At an open meeting at First United Methodist Church, Little Rock Education Association President Teresa Knapp Gordon asked the audience of about 150 teachers and parents to call on the state Board of Education and Gov. Asa Hutchinson to return the state-directed Little Rock district in its entirety to the full control of a locally elected school board. She also called for the preservation of employee-rights to be represented by the association, which has negotiated employee contracts since 1966.

Gordon said that employees -- whose current contract expires Oct. 31 -- don't want to walk out on students.

"That's the last thing we want to do," she said about what she called the "S word."

"But you can bet your bottom dollar that if that is what it takes to make sure our children are protected, then that's what we will do," she said, adding later: "Stealth is critical in this. We won't advertise until it happens. Be ready for anything."

The issue of the district's future management comes in advance of the January 2020 deadline for correction of achievement deficiencies that led to the state takeover of the district -- the removal of the elected School Board and the placement of the superintendent under state supervision -- in 2015.

The community forum happened on the same day that the state Education Board's Oct. 10 agenda was posted on the Division of Elementary and Secondary Education's website.

That six-page agenda includes near its end a report on school letter grades and categorization of schools pursuant to the framework adopted by the Education Board last month.

The framework calls for restoring an elected school board in the capital city in November 2020 but classifying schools that receive F letter grades from the state as Tier III schools. Tier III schools would operate under "different leadership" than other schools in the district but in partnership with the Little Rock district.

The state letter grades are based largely on results from the ACT Aspire exams but also other factors such as student attendance and high school graduation rates. Little Rock currently has eight F schools.

The Education Board agenda for next week includes consideration of a motion -- tabled from a Sept. 13 special meeting of the nine-member board -- directing State Education Secretary Johnny Key to discontinue recognizing the Little Rock union as the exclusive contract bargaining agent for the employees in favor of the formation of two personnel policy committees, one for teachers and one for support staff. Key acts in place of a school board in the state-controlled 23,000-student system.

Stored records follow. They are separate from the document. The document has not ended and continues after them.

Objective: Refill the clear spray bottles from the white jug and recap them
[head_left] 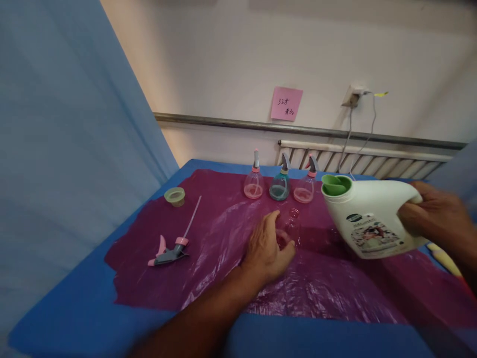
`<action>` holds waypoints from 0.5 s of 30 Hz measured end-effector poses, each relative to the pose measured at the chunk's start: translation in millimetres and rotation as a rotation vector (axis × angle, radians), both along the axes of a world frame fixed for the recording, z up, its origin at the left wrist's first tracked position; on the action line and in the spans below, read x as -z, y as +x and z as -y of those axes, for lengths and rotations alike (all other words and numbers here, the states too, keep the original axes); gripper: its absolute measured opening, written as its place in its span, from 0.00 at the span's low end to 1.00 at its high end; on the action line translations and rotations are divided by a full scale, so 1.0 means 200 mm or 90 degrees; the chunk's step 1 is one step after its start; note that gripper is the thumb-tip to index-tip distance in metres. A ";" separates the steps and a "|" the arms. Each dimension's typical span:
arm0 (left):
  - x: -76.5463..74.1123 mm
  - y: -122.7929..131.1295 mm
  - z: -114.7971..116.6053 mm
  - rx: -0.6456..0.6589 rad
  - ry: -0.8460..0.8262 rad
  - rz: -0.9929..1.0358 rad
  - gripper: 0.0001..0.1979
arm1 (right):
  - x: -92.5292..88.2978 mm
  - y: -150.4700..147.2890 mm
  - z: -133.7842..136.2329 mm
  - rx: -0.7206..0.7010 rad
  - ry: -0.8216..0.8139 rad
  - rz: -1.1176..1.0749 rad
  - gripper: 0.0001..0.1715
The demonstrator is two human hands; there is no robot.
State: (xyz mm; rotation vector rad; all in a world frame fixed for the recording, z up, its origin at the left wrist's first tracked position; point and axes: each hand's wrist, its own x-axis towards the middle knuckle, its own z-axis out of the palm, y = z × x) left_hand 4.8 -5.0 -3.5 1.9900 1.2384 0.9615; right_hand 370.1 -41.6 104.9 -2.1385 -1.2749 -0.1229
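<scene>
My left hand [265, 248] is curled around the lower part of a clear pink spray bottle [293, 226] that stands upright without its spray head. Its thumb and fingers are on either side of the base. My right hand [434, 209] is wrapped round the handle of a white detergent jug [385, 199], held up off the table with its mouth toward the left. A green pouring spout [336, 185] sits in the jug's uncapped mouth, above and to the right of the bottle. Off to the left lies a grey and pink trigger sprayer [172, 253] with its tube.
Behind stand a pink spray bottle [254, 185], a teal spray bottle [279, 187] and another pink spray bottle [304, 189], each with some liquid. A pale green cap [175, 195] rests at left. Purple plastic sheeting [149, 223] covers the blue table [74, 303]; a radiator [365, 154] is behind.
</scene>
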 end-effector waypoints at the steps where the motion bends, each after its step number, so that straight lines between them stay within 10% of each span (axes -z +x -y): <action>1: 0.00 0.00 0.00 -0.001 0.013 0.003 0.40 | -0.03 -0.01 -0.01 -0.010 -0.018 0.006 0.21; 15: 0.00 0.00 -0.01 0.004 0.071 -0.027 0.41 | -0.19 0.05 -0.11 -0.036 -0.136 0.293 0.08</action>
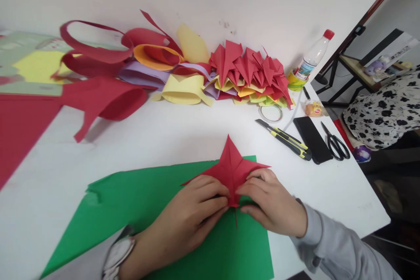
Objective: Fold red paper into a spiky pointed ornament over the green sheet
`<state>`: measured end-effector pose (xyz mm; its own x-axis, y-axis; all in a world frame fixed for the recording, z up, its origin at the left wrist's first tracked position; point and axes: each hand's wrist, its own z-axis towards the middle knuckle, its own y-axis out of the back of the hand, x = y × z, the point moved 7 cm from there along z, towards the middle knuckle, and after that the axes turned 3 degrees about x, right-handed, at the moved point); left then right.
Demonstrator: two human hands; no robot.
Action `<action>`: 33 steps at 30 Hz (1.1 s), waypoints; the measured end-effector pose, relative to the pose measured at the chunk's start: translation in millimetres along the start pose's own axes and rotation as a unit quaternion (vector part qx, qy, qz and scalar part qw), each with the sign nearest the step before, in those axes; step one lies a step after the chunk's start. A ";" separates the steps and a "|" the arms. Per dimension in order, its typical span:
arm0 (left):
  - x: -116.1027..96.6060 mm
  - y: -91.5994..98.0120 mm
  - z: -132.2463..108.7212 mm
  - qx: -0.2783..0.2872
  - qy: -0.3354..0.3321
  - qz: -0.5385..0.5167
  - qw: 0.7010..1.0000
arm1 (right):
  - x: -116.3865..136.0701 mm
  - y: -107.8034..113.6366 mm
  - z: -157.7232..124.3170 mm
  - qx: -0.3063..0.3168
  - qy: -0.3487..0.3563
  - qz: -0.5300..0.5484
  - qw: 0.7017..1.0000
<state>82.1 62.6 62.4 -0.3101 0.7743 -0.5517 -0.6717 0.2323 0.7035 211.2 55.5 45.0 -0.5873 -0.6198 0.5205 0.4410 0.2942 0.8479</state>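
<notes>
A folded red paper star (231, 164) with pointed arms and creases lies over a green sheet of paper (131, 201). From the left, my left hand (193, 210) grips its lower part, fingertips pinched at the paper's edge. My right hand (271, 203) holds the opposite side, thumb and fingers bent against the paper near the lower point. The fingers hide part of the star's lower arms. A thin red tip sticks out below, between the two hands.
Curled red paper shapes (108, 100), a cream paper tube (183, 89) and folded red paper stars (249, 68) line the wall. To the right are a bottle (308, 63), a tape roll (270, 113), a utility knife (285, 140), a black phone (313, 140) and scissors (336, 144).
</notes>
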 end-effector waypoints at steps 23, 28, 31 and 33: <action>-18.5 -11.9 -11.3 0.071 -0.076 0.099 0.990 | -0.5 -5.2 3.0 -0.025 -0.031 0.019 0.999; -14.1 9.3 -18.1 0.009 -0.109 0.127 0.986 | 8.7 -4.1 -1.0 -0.022 0.026 -0.043 0.998; 0.4 17.3 -16.4 0.020 -0.105 0.194 0.975 | 13.7 -4.2 -2.1 -0.028 0.046 -0.074 0.996; 6.5 16.9 -15.2 0.037 -0.110 0.206 0.972 | 16.9 -4.7 -2.3 -0.040 0.054 -0.089 0.994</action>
<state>58.5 62.5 63.9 -0.3860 0.9156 -0.1123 -0.4674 -0.0892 0.8795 200.8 42.0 49.6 -0.5866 -0.7322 0.3460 0.3922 0.1169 0.9124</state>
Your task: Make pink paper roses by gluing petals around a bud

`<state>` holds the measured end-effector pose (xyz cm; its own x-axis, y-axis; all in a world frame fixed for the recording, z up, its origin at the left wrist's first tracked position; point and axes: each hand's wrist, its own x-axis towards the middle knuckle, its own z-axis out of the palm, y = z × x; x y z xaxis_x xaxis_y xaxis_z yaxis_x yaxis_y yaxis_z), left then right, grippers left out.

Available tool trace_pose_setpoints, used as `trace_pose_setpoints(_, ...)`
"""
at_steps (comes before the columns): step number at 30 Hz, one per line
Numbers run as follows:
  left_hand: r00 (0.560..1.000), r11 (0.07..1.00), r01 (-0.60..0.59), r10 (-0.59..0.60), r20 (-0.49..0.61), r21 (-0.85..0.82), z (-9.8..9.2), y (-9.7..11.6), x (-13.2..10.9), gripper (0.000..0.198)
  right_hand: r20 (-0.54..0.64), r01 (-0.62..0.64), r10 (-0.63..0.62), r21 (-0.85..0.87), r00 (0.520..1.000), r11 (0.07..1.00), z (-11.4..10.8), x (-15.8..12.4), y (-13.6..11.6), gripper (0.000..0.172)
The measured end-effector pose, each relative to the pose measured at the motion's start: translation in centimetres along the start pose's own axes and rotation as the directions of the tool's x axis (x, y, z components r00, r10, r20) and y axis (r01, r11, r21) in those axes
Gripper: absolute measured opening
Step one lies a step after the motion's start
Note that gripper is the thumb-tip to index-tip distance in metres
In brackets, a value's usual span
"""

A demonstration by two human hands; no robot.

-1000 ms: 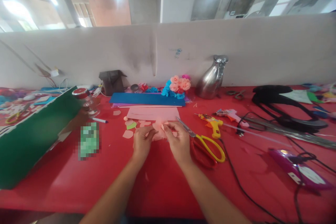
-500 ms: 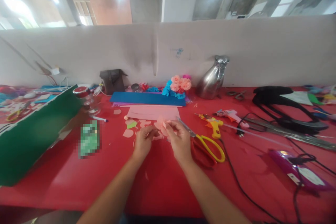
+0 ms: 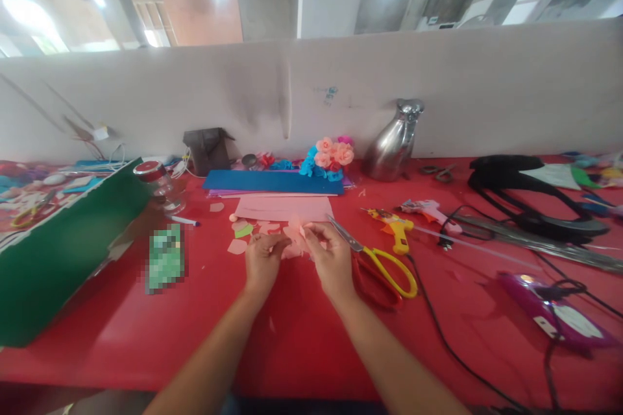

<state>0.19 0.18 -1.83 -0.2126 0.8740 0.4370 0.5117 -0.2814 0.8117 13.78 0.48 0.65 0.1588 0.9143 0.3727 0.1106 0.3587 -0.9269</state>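
A thin pink paper petal (image 3: 294, 232) is held up between my two hands above the red table. My right hand (image 3: 333, 260) pinches it by its right side with thumb and fingers. On the left, my left hand (image 3: 263, 262) is closed in a pinch at the petal's lower left edge. Loose pink petal cutouts (image 3: 238, 246) and a green cutout (image 3: 244, 231) lie just beyond the left hand. Behind them is a flat pink sheet (image 3: 272, 208). Scissors with yellow and red handles (image 3: 384, 266) lie close to my right hand, blades partly open.
To the right are a yellow glue gun (image 3: 400, 233), a pink glue gun (image 3: 431, 213), cords and a purple power strip (image 3: 555, 311). A steel jug (image 3: 393, 146), paper flowers (image 3: 333, 154) and blue sheets (image 3: 272, 182) stand behind. At left are a green box (image 3: 73, 253) and a jar (image 3: 163, 188).
The petal has shifted and turned slightly between my fingers, and its outline looks different. Both hands stay almost in place; the view has moved a little.
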Motion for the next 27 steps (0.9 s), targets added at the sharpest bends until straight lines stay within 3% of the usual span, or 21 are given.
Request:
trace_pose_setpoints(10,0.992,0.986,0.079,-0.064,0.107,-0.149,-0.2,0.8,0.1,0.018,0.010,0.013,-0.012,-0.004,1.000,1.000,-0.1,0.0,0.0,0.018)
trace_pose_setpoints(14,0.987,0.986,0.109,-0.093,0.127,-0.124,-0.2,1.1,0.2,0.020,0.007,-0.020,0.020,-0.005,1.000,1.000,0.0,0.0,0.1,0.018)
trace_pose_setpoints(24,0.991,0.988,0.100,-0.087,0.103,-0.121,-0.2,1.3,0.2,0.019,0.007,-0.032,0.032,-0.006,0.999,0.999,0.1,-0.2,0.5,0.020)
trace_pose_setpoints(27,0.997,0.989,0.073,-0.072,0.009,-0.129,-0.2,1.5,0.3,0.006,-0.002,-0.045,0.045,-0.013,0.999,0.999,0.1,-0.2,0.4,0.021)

Personnel policy committees have long been required by state law but, until earlier this year, the Little Rock district was excluded from the requirement because it engaged in collective bargaining with the association. After the law was changed this year, the association members and Superintendent Mike Poore proposed to Key the formation of policy committees that would serve in advisory roles to the collective bargaining process.

Teacher members and support staff members of the personnel policy committees are to be elected by their peers in the first quarter of a school year without involvement of district leaders. The Education Board agenda, however, includes recommendations from the state Division of Elementary and Secondary Education to waive those laws, clearing the way for an independent third party organization to oversee the elections.

In her address at the community meeting, Gordon praised Poore, the district's state-appointed superintendent for his collaborative efforts with educators and the larger community to improve the district. She said she believes the Education Board wants to remove Poore, who is in his fourth year as district executive.

Gordon criticized the state's approval of charter schools in Little Rock during the nearly five years it controlled the district, saying that the waivers of laws and rules that are granted to charters are waivers of state laws and rules that are intended to ensure the quality of public school programs and services for students. She said that eSTEM Public Charter School Inc. has 93 waivers of state rules, laws and standards, as evidenced by the list of waivers for the system's school on the state agency's website.

"What happens in Little Rock has repercussions for all school districts in the state," Gordon said.

"As the kids say," she said, "it's time to get woke."